In the next stage of concentration and meditation, as I said, the comprehensiveness of the object gets enlarged when the mind realises the subtle interconnectedness of the object, at the root, with other objects in the world. This is what is called sthula dharana in yogic parlance. According to the system of Patanjali, this would be the savitarka form of meditation. It is savitarka inasmuch as there is an intense activity of the mind in respect of the physical object chosen for the purpose of meditation. It is gross and it is external, it is in space and in time, and it is causally connected with other objects. These characteristics of an object make it the grossest conceivable form in concentration.

When the grosser form of the object is gradually eliminated on account of a deeper realisation that this object has a background of a vaster relationship with other things in the world, when this stage is reached, the mind goes to a higher form of sthulatva, or grossness. The grossness also is of two kinds: isolated and interconnected. The isolated grossness is the crudest form of the object, but the interconnected form of the physical relationship – the organic relationship, rather – is a higher form of grossness, just as we have individual life and social life. Social life is supposed to be a slightly more enlarged form of living than purely selfish individual living because the compass of mental activity gets enlarged in social activity and social conception. Likewise in meditation, the object, when it is taken as entirely isolated, is the first form of grossness. When it is regarded as internally connected with other objects, even in their physical relationship, it would be a higher form of gross meditation.
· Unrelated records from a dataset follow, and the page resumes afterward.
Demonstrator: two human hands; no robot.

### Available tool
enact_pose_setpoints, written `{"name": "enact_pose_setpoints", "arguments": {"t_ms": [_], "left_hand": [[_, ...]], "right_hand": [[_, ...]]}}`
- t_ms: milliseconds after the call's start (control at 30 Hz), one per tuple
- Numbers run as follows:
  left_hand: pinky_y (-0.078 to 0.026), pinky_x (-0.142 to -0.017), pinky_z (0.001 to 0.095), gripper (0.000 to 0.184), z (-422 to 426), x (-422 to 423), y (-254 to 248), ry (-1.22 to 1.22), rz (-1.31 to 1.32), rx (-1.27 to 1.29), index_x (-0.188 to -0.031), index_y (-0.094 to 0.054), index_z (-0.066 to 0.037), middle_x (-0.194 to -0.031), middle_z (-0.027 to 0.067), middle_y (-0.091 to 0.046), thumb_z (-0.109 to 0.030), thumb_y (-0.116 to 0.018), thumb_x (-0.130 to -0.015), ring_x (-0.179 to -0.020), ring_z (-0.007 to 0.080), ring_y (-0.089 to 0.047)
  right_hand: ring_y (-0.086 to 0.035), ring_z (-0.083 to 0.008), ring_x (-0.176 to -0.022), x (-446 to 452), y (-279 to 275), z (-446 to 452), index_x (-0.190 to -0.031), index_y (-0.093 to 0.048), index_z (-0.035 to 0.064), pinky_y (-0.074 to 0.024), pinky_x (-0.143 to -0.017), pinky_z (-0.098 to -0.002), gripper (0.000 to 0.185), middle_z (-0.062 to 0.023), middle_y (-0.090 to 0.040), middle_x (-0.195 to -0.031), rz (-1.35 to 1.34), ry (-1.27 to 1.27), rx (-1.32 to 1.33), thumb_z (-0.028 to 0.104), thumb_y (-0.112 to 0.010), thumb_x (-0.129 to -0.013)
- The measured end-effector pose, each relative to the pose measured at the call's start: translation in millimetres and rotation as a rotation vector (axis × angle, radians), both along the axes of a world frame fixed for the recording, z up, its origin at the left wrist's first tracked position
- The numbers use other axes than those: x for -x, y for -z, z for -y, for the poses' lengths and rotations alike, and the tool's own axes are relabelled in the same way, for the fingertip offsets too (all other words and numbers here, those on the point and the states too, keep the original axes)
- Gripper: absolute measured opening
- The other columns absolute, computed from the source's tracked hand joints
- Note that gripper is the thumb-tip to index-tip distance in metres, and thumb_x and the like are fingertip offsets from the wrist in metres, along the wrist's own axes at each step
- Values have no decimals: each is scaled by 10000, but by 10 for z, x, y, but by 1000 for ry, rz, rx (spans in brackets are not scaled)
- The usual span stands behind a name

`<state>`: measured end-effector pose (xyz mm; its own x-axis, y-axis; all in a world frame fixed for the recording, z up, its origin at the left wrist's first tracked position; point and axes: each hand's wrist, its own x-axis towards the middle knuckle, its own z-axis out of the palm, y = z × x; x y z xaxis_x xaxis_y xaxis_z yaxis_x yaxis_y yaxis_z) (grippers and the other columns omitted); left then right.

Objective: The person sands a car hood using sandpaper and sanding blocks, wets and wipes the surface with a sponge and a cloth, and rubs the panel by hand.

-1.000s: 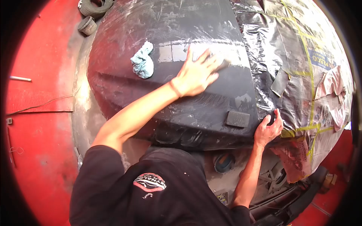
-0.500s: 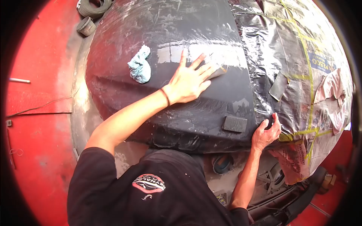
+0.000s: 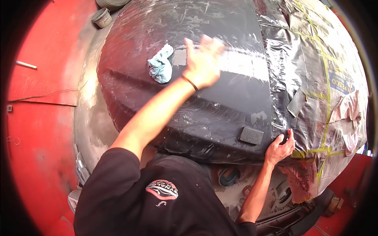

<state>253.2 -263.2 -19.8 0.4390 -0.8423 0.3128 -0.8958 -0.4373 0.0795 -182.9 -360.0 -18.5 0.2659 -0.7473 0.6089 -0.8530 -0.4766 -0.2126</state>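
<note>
Well, my left hand (image 3: 202, 65), spread, could knock the cloth (image 3: 160, 67) if drifting sideways; right hand (image 3: 279, 150), fingers parted, at panel (image 3: 236, 92) edge.

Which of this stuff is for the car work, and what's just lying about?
Probably for the job:
dark car panel, under the left hand
pale blue cloth
black rectangular pad
taped plastic sheeting, beside the right hand

Probably just lying about:
grey bucket
tyre, partly out of view
</note>
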Motion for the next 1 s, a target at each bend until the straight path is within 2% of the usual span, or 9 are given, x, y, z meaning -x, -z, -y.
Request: {"name": "enact_pose_setpoints", "arguments": {"t_ms": [100,167,300,500,567,633,800,900,1000], "left_hand": [[-89,-1261,910,629,-107,-873,79,-172,-159,142,-1723,-466,-131,-1820,20,-402,-437,-426,-1175,-1736,416,-194],[-103,-1276,892,648,-118,-463,-41,-235,-125,18,-1730,-444,-104,-1801,55,-411,-430,-413,-1170,-1726,419,-214],[-16,-1291,870,621,-529,838,81,217,-251,243,-1693,-531,-161,-1774,86,-485,-418,-517,-1128,-1733,408,-231],[-63,-1262,913,632,-258,-627,107,-145,-163,126,-1750,-418,-160,-1838,17,-371,-419,-425,-1173,-1743,426,-154],[-63,-1279,903,590,60,-659,325,-264,-98,247,-1654,-544,-131,-1790,57,-416,-415,-453,-1144,-1723,449,-203],[-35,-1291,888,622,-48,10,-161,-200,-207,78,-1671,-525,-118,-1812,46,-402,-448,-434,-1152,-1739,412,-188],[0,-1301,862,648,-800,798,182,189,-139,69,-1760,-425,-193,-1838,60,-390,-436,-465,-1161,-1747,400,-184],[-87,-1277,884,621,-959,26,130,-67,-114,211,-1725,-478,-158,-1821,98,-410,-402,-476,-1153,-1721,416,-246],[-110,-1279,877,642,-732,370,186,-189,-39,168,-1701,-498,-102,-1803,134,-428,-418,-483,-1143,-1711,426,-263]], "right_hand": [[-608,-304,-1421,-63,-50,-59,-1519,-678,128,-410,-1206,-519,489,-34,-740,-1465,-16,55,-24,183,-667,-1033],[-605,-303,-1425,-80,-56,-60,-1519,-678,128,-412,-1204,-520,488,-33,-739,-1467,-10,60,-21,184,-667,-1034],[-618,-312,-1408,-39,-50,-59,-1515,-686,118,-422,-1206,-519,487,-45,-746,-1456,-12,26,-6,180,-666,-1032],[-632,-323,-1389,-48,-27,-15,-1510,-694,112,-431,-1208,-514,485,-60,-754,-1445,-29,22,22,164,-664,-1029],[-633,-324,-1388,-68,-18,-20,-1507,-697,120,-430,-1207,-516,484,-59,-754,-1441,-27,49,20,164,-665,-1026],[-631,-325,-1389,-70,-35,-25,-1506,-698,126,-431,-1203,-518,484,-58,-753,-1440,-17,63,18,166,-668,-1024],[-622,-327,-1400,-5,1,27,-1516,-688,138,-431,-1188,-529,492,-50,-741,-1456,0,-4,16,186,-676,-1027],[-621,-329,-1400,-30,5,-26,-1516,-690,138,-425,-1195,-531,491,-48,-744,-1453,-18,38,7,198,-668,-1030],[-621,-332,-1401,-45,-3,-20,-1514,-692,132,-423,-1202,-531,489,-47,-748,-1448,-33,73,12,209,-659,-1032]]}}
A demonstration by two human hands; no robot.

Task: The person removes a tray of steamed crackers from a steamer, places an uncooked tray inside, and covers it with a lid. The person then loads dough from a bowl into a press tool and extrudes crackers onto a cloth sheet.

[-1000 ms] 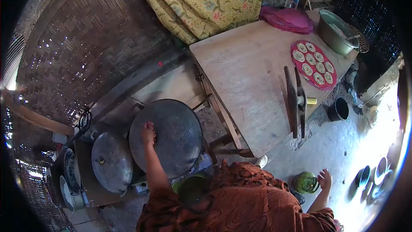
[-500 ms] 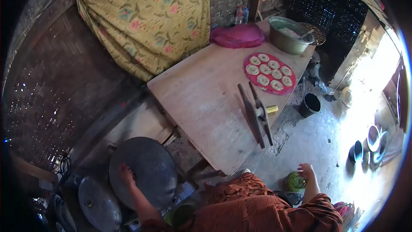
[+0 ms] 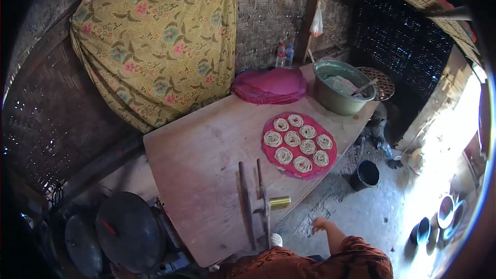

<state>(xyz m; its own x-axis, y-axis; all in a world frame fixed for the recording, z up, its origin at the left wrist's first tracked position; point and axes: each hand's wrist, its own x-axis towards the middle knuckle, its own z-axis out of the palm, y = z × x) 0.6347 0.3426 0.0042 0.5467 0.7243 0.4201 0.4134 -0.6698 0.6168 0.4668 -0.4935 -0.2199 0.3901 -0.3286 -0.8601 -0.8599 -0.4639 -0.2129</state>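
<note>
My right hand (image 3: 321,225) hangs in the air past the table's right edge. It holds nothing, and its fingers are loosely bent and apart. My left hand is out of view. Nearest to the right hand is a wooden press (image 3: 266,217) with long handles and a brass cylinder (image 3: 280,202), lying at the table's near right side. Beyond it, several coiled noodle nests (image 3: 292,138) rest on a round pink mat (image 3: 298,171). The wooden table (image 3: 201,186) stretches out ahead of me.
A stack of pink mats (image 3: 269,87) and a green basin (image 3: 338,104), with dough-like contents and a utensil, stand at the table's far end. Large dark lids (image 3: 129,232) are at lower left. A black bucket (image 3: 365,175) stands on the floor. Patterned cloth (image 3: 160,51) covers the wall.
My view has moved closer to the table. My left hand, earlier over the large dark lid, has left the view. My right hand now appears nearer to the press.
</note>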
Now, this higher form of gross meditation which brings about the relationship between things is a little different from the crude form of grossness in the sense that we regard the crude form of the object as being in one place and in one time, whereas in a higher form it is regarded as spatially and temporally released from its limitation of location.

Space, time and cause are the limiting factors of all objects, and they have a tremendous hold over things when we regard any particular thing as isolated completely from other objects. But the hold of this principle of space-time-cause is lessened when we realise the interrelated harmony of objects among themselves because though the space-time factor does not entirely get eliminated here, the causal factor gets very much eliminated because when there is interconnectedness of things, we cannot say which is the cause and which is the effect. Everything is the cause and everything is the effect. If there is a circular chain with many links, we cannot say which is the first link and which is the last link. If there is a push given by one link – just for a minute imagine this – and the push is felt by every other link and there is a circular movement of the pushes, we do not know which is what, which is the cause and which is the effect. So in an interrelated harmony of relations, causal limitations get lessened, and there is a realisation of a community of existent objects rather than causally limited existence.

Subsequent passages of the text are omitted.